### ACTIVITY
Note each line in the data holding the string "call" and report it.

### RECORDED INFORMATION
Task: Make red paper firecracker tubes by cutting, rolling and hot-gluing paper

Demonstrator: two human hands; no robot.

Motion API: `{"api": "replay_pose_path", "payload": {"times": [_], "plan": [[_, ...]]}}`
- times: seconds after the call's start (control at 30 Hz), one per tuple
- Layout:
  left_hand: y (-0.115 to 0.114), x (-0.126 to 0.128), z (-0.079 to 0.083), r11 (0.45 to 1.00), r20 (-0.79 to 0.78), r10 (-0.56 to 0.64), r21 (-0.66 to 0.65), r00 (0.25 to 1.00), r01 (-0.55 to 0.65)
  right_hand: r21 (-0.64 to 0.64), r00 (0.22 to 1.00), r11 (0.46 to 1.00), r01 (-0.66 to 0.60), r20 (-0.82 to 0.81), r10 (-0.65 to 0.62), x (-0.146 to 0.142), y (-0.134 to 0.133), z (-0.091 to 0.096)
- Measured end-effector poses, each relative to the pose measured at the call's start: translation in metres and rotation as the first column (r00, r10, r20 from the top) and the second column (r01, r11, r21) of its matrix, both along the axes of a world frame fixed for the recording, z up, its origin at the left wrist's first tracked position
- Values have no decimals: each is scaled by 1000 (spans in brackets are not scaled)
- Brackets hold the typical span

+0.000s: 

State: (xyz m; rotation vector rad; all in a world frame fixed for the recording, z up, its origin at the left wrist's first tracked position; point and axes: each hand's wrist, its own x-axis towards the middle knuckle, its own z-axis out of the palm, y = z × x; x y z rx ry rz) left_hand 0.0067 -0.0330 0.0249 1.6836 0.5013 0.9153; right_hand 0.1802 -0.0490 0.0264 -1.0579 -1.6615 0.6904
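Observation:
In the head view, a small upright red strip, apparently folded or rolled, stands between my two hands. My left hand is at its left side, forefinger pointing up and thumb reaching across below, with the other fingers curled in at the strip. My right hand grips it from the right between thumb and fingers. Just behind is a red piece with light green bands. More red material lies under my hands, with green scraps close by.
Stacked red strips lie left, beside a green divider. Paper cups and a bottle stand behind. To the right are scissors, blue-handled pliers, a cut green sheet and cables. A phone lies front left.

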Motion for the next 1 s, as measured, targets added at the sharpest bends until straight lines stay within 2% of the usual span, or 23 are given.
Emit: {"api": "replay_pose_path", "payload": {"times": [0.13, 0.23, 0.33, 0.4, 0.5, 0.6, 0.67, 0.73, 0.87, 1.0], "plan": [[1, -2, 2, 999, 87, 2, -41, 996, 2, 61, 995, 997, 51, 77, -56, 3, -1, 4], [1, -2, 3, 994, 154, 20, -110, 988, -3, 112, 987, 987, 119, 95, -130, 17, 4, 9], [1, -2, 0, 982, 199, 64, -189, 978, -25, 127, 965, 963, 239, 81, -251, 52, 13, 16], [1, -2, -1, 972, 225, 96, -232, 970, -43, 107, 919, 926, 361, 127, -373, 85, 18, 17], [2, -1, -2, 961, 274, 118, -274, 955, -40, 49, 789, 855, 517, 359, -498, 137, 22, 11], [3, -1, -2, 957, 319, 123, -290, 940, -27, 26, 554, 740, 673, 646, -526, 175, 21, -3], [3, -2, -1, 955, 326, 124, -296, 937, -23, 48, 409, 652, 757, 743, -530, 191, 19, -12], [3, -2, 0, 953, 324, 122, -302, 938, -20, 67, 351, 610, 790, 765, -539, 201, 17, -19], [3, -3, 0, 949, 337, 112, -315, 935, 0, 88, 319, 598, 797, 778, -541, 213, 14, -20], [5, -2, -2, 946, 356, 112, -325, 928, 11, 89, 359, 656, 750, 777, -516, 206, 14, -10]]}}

### TASK RESULT
- times: seconds after the call's start (control at 30 Hz), one per tuple
- Measured end-effector poses, each relative to the pose measured at the call's start: translation in metres and rotation as the first column (r00, r10, r20 from the top) and the second column (r01, r11, r21) of its matrix, both along the axes of a world frame fixed for the recording, z up, its origin at the left wrist's first tracked position

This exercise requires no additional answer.